The worst outcome, at least for us, is the one where we discover just how sick this coronavirus can make a 52-year-old asthma sufferer, and exactly how deadly it can be to run out of beds and respirators in the ICU. And if we can get through the next few weeks without that happening, perhaps without that ever happening, we might feel like all our precautions were over-reactions.

And the luxury of being alive to whine about over-reacting is one I plan to cherish.


¹ Maybe next-door neighbors, maybe folks from Samaria. We try to define “neighbor” in broad, New Testament terms when it comes to things like this².
² We narrow the definition quite a bit when it’s time to visit a neighbor to ask whether we might borrow a cup of sugar.

Somebody Spoke Too Soon About Being on the Mend

I’ve been sick for over a month now. The good news is that I’m not down with fever and body-aches anymore, but I’m still exhausted all the time, and my voice is a ragged wreck of a thing which is painful to use. I can only imagine what it’s like to listen to.

This has had an effect on my work, obviously. Keeping up with the comic strip, which is Job One, has been a struggle. Other stuff has fallen completely off, and I feel pretty badly about it because some of what has fallen off is some key tasks for delivering the next Schlock Mercenary book.

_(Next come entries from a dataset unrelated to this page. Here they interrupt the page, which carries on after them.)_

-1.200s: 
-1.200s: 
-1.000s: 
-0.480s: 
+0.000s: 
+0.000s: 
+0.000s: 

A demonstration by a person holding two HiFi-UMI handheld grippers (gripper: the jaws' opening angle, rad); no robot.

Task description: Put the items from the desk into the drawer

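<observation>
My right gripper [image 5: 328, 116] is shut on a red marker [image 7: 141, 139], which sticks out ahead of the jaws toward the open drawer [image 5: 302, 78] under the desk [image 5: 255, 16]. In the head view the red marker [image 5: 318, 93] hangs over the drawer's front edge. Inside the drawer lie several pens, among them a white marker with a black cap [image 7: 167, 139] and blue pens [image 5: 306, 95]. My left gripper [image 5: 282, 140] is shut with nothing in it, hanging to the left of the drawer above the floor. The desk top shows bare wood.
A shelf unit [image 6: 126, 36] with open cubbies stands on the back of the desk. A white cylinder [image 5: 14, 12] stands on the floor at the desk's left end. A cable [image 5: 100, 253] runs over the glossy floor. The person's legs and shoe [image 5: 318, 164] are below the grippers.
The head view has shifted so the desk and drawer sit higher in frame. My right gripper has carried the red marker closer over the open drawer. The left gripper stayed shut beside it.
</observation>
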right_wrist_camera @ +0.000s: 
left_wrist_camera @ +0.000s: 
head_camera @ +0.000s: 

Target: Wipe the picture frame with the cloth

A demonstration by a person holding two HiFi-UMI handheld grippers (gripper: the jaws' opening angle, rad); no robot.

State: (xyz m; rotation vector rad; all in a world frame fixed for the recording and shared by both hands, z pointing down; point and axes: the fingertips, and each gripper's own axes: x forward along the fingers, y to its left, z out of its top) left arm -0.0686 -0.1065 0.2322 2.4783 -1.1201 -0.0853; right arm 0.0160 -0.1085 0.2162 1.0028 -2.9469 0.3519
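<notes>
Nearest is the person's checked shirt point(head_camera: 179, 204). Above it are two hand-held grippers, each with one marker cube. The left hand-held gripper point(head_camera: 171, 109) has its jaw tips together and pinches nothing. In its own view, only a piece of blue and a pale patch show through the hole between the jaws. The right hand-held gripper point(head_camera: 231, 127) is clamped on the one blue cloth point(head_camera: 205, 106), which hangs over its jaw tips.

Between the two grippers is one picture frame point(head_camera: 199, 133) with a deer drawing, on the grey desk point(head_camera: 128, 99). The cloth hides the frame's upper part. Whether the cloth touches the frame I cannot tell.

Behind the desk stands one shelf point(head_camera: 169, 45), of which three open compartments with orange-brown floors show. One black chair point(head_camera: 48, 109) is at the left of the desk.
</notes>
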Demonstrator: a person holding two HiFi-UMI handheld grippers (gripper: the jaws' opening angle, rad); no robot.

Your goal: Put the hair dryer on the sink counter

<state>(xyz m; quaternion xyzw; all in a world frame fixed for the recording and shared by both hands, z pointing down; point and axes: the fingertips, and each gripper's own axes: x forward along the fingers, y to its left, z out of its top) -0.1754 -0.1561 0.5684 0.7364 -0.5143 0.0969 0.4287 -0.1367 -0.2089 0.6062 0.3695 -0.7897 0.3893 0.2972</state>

I haven’t reviewed any movies in a while, either. I definitely feel well enough to sit down for a couple of hours and watch something, but I don’t feel good about taking this cough into a theater.

My hope is that by the time February 29th rolls around (carrying with it the beginning of my 53rd year as a corporeal Earth-human) I’ll be back in good health, and getting stuff done again. Really, that’s all I want for my birthday.